En juillet 1953, Pierre POUJADE, s'engagera donc dans une lutte défendant les "petits" contre un Etat devenu un Etat vampire qui spoliait les plus faibles. en prenant la tête d’un groupe d'une vingtaine de commerçants et en expulsant manu militari des fonctionnaires venus procéder à un contrôle fiscal chez l'un de ceux-ci. Il contribuera à la création d'un mouvement politique ancré à l’extrême-droite – Jean-Marie LE PEN y fera même ses classes de député en 1956 avant de se brouiller avec lui six mois plus tard –. Le seul objectif poursuivi était de faire valoir les intérêts des artisans et des commerçants. Le mouvement connaîtra d’importants succès électoraux jusqu’en 1958. A partir d'une première opération d'envergure organisée à Saint-Céré suivront dans d'autres départements une soixantaine de manifestations identiques rassemblant surtout des commerçants inquiétés. En homme prêt à s'investir et à défendre la liberté d'entreprendre, Pierre POUJADE arrivera vite à incarner le ras-le-bol de toute une corporation. Certaines de ses thèses ayant été jugées extrémistes, l'homme se défendra d'être raciste, se définissant surtout comme un patriote. On essaiera d'ailleurs de lui reprocher un antisémitisme parce qu'il s'en était pris à MENDES-FRANCE qui dirigeait le pays. C'est, paradoxalement, une amnistie fiscale décrétée par Antoine PINAY en 1952 qui avait provoqué cette levée de boucliers des petits commerçants. Désoeuvrés, les polyvalents, comme on les appelait alors, concentreront leur zèle sur des proies comme les petits commerces qui étaient alors confrontés à l'éclosion des premiers drugstores et autres Prisunic.
En 1956, lors d'élections législatives, s'appuyant sur une communication de proximité semble-t-il assez efficace qu'illustre l'affiche ci-dessus, son mouvement parviendra à obtenir les suffrages de 2,5 millions d'électeurs. On peut même dire que son mouvement violemment antiparlementaire aura fait trembler la IVème République. Le 12 janvier 1956, c'est aux cris de « Sortez les sortants », que 52 députés poujadistes feront leur entrée à l'Assemblée. Volontiers démagogues, les engagements de Pierre POUJADE, parfois teintés on l'a vu d'antisémitisme, lui vaudront de s'opposer vivement à Pierre MENDES-FRANCE. Partisan d'une Algérie française, le discours de son mouvement s'étant radicalisé au nom d'un corporatisme réactionnaire, sa haine des « métèques » et des juifs s'y retrouvera de plus en plus fréquemment. Mais à partir de 1957, le mouvement poujadiste subira la perte de plusieurs adhérents sans doute sensibles aux positions de plus en plus teintées d'extrémisme.

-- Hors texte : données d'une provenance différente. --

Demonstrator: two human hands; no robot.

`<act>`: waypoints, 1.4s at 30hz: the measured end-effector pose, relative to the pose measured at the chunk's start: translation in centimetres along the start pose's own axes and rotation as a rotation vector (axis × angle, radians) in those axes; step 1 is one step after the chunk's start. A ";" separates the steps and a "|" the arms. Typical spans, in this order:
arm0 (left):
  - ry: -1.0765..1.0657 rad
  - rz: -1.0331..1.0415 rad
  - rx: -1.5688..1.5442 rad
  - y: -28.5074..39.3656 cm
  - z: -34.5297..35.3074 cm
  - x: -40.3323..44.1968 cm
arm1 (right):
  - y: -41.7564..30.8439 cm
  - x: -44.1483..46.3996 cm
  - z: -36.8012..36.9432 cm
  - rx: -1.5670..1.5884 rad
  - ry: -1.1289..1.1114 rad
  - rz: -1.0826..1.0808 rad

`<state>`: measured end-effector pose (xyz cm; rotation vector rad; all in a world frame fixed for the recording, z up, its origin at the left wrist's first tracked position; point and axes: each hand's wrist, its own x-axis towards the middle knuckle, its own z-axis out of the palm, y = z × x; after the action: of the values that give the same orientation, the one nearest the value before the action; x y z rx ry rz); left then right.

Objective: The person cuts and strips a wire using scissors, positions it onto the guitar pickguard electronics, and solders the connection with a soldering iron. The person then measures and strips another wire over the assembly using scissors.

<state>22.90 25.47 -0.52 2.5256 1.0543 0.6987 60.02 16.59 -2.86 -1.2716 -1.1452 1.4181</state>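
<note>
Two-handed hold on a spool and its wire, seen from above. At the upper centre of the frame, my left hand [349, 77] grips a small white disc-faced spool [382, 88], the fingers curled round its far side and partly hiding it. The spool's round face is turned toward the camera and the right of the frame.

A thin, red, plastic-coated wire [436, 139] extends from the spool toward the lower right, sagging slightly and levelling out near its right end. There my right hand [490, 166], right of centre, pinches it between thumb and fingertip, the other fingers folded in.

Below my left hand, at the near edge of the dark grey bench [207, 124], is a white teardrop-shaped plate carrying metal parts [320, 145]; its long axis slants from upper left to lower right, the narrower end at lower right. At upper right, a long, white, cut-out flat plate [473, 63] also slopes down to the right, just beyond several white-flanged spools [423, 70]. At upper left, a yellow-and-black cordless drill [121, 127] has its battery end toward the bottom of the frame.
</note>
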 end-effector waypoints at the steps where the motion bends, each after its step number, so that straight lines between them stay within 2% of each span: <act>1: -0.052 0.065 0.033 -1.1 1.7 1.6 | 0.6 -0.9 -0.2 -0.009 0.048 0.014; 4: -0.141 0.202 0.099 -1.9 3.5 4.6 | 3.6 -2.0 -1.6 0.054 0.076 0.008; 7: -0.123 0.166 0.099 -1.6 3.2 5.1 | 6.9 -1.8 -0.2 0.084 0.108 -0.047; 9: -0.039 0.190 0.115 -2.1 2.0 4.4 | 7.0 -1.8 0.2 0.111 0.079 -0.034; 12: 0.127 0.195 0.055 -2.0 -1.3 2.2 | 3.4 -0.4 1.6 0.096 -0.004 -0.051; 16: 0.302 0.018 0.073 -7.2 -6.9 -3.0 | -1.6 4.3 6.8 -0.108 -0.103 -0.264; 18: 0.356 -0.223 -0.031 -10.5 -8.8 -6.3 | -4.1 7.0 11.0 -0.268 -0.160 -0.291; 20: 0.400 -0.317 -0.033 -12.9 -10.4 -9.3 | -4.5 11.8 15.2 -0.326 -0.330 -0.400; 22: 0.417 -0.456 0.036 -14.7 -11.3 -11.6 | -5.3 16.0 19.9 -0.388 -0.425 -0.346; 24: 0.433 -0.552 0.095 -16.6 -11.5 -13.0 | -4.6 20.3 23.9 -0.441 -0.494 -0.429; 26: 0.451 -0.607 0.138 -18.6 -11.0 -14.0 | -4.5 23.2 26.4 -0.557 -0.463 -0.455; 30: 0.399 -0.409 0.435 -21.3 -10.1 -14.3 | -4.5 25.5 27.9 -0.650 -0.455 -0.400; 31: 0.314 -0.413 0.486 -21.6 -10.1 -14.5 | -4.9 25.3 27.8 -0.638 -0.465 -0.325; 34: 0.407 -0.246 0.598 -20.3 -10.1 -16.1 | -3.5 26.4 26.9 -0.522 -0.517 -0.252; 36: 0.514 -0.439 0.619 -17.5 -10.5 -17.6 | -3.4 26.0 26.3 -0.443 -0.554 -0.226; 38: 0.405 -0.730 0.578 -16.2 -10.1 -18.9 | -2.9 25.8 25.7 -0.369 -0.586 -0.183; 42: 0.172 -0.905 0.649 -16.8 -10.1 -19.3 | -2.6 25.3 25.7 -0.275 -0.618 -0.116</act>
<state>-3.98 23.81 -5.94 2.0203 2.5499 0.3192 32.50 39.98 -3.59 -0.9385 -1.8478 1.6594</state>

En 1958, lors de l'arrivée à la Présidence de Charles de GAULLE, le Poujadisme s'éteindra malgré de nouveaux mandats, les derniers, confiés à Pierre POUJADE. Un homme qui s'était sans doute vu à la tête d'un grand ministère des commerçants et qui devra déchanter. Comme le dira un média le Poujadisme sera finalement l'histoire pleine de saveur d'un fort en gueule dans lequel bien des Français s'étaient un temps reconnus. POUJADE restera à la tête de son mouvement jusqu'en 1983.